Thursday, November 19, 2009

wget and robots.txt

Well, the webmasters are trying to ward off robots... meanwhile robots are getting smarter and smarter. A natural competition, it seems.

Here's what you do to bypass the "robot police":

So what if you don't want wget to obey by the robots.txt file? You can simply add -e robots=off to the command like this:

wget -r -p -e robots=off

Using wget To Download Entire Websites
courtesy Jam's Ubuntu Linux Blog.

Thursday, October 8, 2009

Solaris the tree killer no more

In one of my earlier posts I complained about being unable to turn off the banner page for print jobs sent from a Solaris print client to a printer controlled by a Linux print server. Soon thereafter we found a solution which I have been forgetting to talk about in this space... But, as they say, better late than never.

The solution is basically to tell the server (Linux) machine to forget that banner page. The way to do that is as follows.

1) Make sure you have cups-lpd installed. Solaris seems to only speak lpd, I am not sure how one could enable it to interface to a cups server directly.

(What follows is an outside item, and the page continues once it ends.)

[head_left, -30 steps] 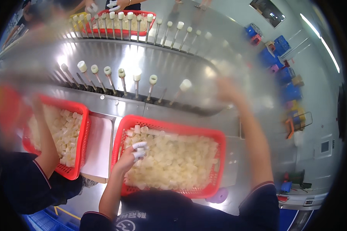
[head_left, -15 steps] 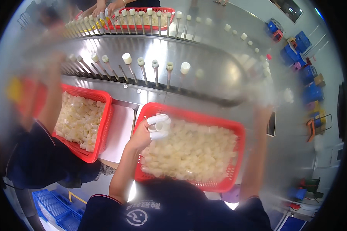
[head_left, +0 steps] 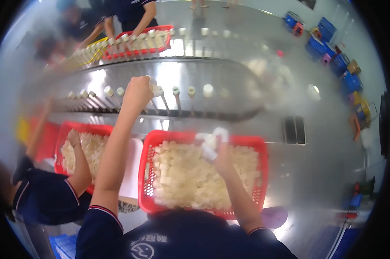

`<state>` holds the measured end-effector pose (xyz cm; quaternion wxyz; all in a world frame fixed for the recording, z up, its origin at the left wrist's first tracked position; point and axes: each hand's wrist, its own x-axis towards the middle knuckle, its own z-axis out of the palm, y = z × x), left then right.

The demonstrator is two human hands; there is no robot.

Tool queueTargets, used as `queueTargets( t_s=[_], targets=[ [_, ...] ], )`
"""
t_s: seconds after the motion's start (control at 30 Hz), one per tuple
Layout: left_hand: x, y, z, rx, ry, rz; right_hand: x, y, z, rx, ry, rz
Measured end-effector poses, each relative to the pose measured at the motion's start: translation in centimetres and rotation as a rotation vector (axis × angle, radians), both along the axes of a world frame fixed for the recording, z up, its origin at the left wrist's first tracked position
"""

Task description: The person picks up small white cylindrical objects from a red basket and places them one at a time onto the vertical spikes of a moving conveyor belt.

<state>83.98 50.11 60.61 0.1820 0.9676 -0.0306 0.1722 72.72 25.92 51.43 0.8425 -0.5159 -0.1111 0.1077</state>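
Note:
My left hand [head_left: 137, 93] reaches to the near row of metal pegs, its fingers closed round a short hollow white plastic cap [head_left: 157, 91] at the top of one peg. Over the far side of a red basket [head_left: 264, 172] full of loose off-white caps [head_left: 190, 177], my right hand [head_left: 216, 149] pinches a similar cap [head_left: 210, 140]. White covers sit on its fingertips; motion blurs them. To the right of my left hand, a pale cap [head_left: 208, 90] tops another peg.
At my left a co-worker's hand [head_left: 74, 137] is in a second red basket [head_left: 65, 129]. Across the steel table, other people work by a red basket [head_left: 169, 39] behind a far row of capped pegs [head_left: 183, 32]. A dark two-part object [head_left: 294, 130] lies at the right.
My left hand has gone from above the basket forward to the pegs with its cap. My right hand has come from the far right to over the basket. The view has shifted.

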Motion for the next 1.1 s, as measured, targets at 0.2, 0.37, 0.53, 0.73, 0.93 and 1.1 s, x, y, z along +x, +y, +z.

2) On our CentOS machine we had to use the following syntax in /etc/xinetd.d/cups:

service printer
socket_type = stream
protocol = tcp
wait = no
user = lp
group = sys
passenv =
server = /usr/lib/cups/daemon/cups-lpd
server_args = -o document-format=application/octet-stream -o job-sheets=none

Emphasis on the "-o job-sheets=none" part.

A good yum tip

Apparently works on CentOS when you are trying to run an update/upgrade and dependency issues pop up. Don't know if it works under all circumstances - but definitely worked for both Shahbaz Javeed here and for yours truly just a few minutes ago. Like Shahbaz, I am also running CentOS 5.3 on the machine in question.

What you do is:

# yum clean all

Yes, it was this simple - at least this time!